Delaware & Raritan Canal
The Basin
Coal barges pulled by mules, maneuvered into Baker's Basin by muscle, took refuge here from the Delaware & Raritan Canal current. Rough, wearied men rested on the 10 or so acres overnight, not so exhausted. They built bonfires, partied and drank. The stories told here are legend no one will ever know. Nineteenth century history never printed. Free as the air we breathe. The lusts that gleamed in fire-lit eyes as men rapped back and forth about women must have been enough to power a tractor trailer.
I heard about bass caught here when I was 10, so I cajoled my father to drive me over to have a look, having memorized directions from the father of a girl I knew, a father who cast big bass plugs into the pond.
Dad drove me over. There were about a dozen black men hanging out, and I felt deeply curious, because they didn't seem in the same space I came from at all. One of them turned and glared at me with wide open eyes holding great power. Mine didn't flinch. From the passenger seat, I held his enormous gaze, and analyzed it as I concentrated. Not exactly hatred or negativity, though that was there with rage just behind. I swore I saw the faintest glimmer of desire to know, rather than destroy.
"This place is wild!" My father said. Without saying another word, he simply swerved the station wagon around before he ever stopped, and vacated the grounds.

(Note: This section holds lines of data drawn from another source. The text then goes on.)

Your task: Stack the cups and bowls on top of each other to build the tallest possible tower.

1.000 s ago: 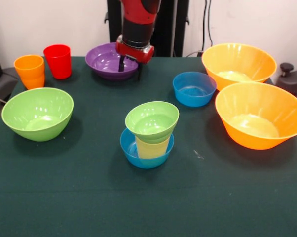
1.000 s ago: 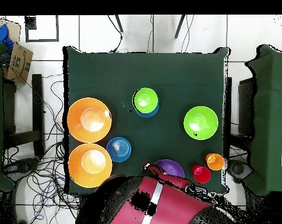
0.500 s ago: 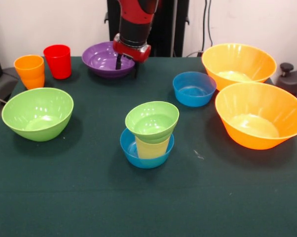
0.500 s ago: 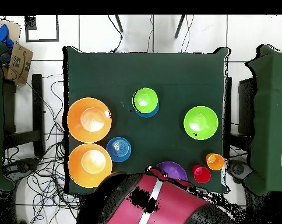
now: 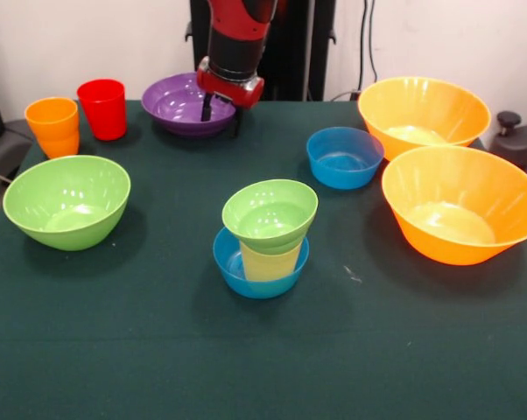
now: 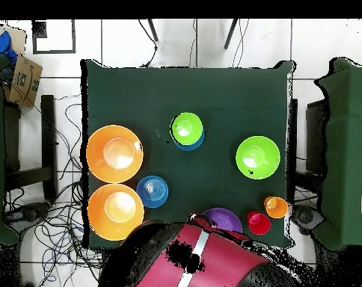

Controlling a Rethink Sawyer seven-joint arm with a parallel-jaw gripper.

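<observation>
- right, my tool (image 5: 221, 112) sits at the purple bowl (image 5: 183, 103)'s rim; it looks clamped on it with one finger inside, though i can't be sure.
- the tower (image 5: 266, 236) stands mid-table (image 5: 158, 350): blue bowl, yellow cup, small green bowl.
- i'd lift straight, keep the bowl level, and centre it before lowering.

purple bowl (image 5: 183, 102), red cup (image 5: 102, 108), dark green table (image 5: 158, 350), seemingly plain
</observation>
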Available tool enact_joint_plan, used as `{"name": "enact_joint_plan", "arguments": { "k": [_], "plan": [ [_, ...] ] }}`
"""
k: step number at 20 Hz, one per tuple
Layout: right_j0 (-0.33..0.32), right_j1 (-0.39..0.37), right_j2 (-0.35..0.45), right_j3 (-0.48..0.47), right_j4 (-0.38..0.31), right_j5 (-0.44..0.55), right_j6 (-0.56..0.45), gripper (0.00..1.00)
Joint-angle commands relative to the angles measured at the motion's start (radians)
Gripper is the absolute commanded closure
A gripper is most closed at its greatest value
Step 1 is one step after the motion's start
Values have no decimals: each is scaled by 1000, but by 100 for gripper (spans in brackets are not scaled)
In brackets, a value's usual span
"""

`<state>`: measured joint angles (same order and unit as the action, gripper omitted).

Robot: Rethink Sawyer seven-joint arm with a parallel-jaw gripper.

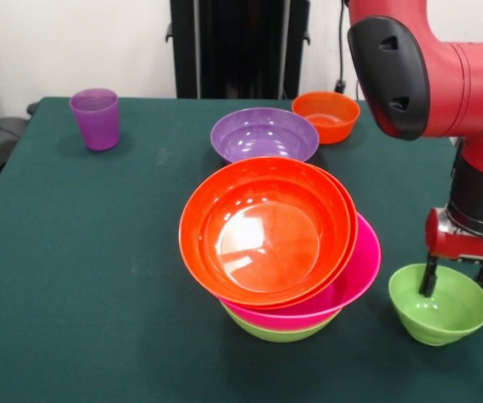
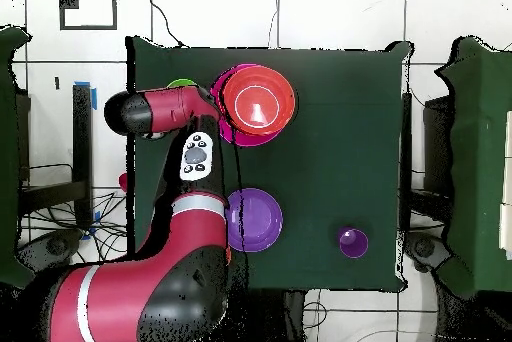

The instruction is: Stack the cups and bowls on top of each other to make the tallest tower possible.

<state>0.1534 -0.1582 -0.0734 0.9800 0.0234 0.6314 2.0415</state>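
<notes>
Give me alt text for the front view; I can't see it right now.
The red arm's tool straddles the near rim of a small green bowl, one finger inside, beside the tower of orange, hot pink and lime green bowls. Behind stand a purple bowl, a small orange bowl and a purple cup.

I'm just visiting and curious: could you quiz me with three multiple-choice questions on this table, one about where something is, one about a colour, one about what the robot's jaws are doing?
1. Where does the purple cup stand?
A. Inside the tower
B. Alone near a table corner
C. In the purple bowl

2. What colour is the tower's top bowl?
A. Orange
B. Blue
C. Purple

3. The gripper is:
A. Raised high above the tower
B. Holding the purple cup
C. Open, one finger inside the small green bowl

Answers: 1 B, it stands apart from everything. 2 A, orange lies uppermost. 3 C, the jaws straddle its rim.
</notes>
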Motion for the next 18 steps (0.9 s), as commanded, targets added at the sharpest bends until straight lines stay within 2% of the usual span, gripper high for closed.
{"name": "enact_joint_plan", "arguments": {
  "k": [1,2,13,16,18],
  "plan": [
    [-11,45,63,106,-44,-97,64,0],
    [-11,43,64,112,-44,-107,63,100],
    [-11,35,61,117,-43,-94,51,100],
    [-12,3,56,117,-28,-23,43,100],
    [-22,-48,51,106,-16,96,11,100]
  ]
}}
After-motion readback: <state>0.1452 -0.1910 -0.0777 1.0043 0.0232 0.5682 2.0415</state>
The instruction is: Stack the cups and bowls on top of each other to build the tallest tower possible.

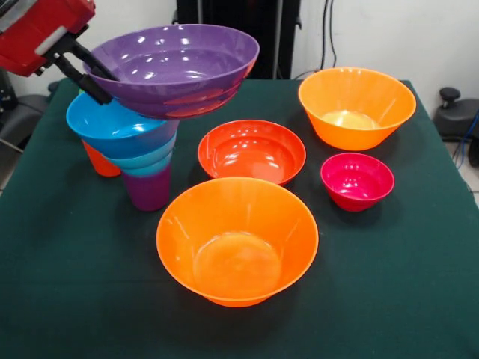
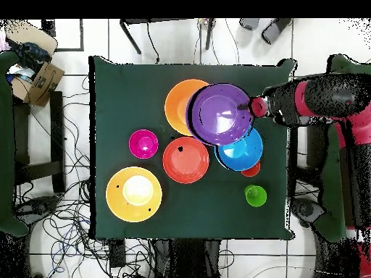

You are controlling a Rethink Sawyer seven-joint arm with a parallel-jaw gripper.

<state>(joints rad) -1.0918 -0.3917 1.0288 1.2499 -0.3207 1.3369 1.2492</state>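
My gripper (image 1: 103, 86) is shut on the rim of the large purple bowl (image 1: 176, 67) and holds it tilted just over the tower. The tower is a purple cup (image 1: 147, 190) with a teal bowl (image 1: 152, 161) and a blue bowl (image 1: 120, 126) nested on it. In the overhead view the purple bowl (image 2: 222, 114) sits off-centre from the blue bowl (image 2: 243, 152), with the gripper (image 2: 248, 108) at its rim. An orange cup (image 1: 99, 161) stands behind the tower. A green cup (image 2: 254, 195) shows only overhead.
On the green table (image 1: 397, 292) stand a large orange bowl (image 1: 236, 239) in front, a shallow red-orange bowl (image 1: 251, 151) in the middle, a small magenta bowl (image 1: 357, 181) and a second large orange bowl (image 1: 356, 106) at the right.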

I understood and said nothing.
Four years later, by my request, a friend's father drove the friend and me over. We fished. Maybe that's when I first noticed the Allied Van Company immediately in front of the gravel lot, off U.S. Highway 1, loaded with tractor trailers. One form of commerce transportation to another.
I caught a bass and couldn't believe fishing as good existed so close to home. I had caught bullheads in the canal downstream, crossing Route 1 on my bicycle as a 12-year-old. But largemouth bass?
I fished here often, completely unafraid of my neighbors from Trenton. I don't know what Dad thought. Probably nothing. Most adults repress their fears and hope for the best.
It's good I went that first time with Dad. Then, the original mule entry existed. Four years later, a mere ditch pipe exchanged water where the open swath had been filled in. I saw something that existed since about 1830, when canal construction completed.
Now, not mule barges, but bass cruise in from the canal and winter over in the calm basin water, deeper and better habitat for bass in cold water, water in which they don't have to expend such energy with low metabolism struggling against a current. Just like the barges at night.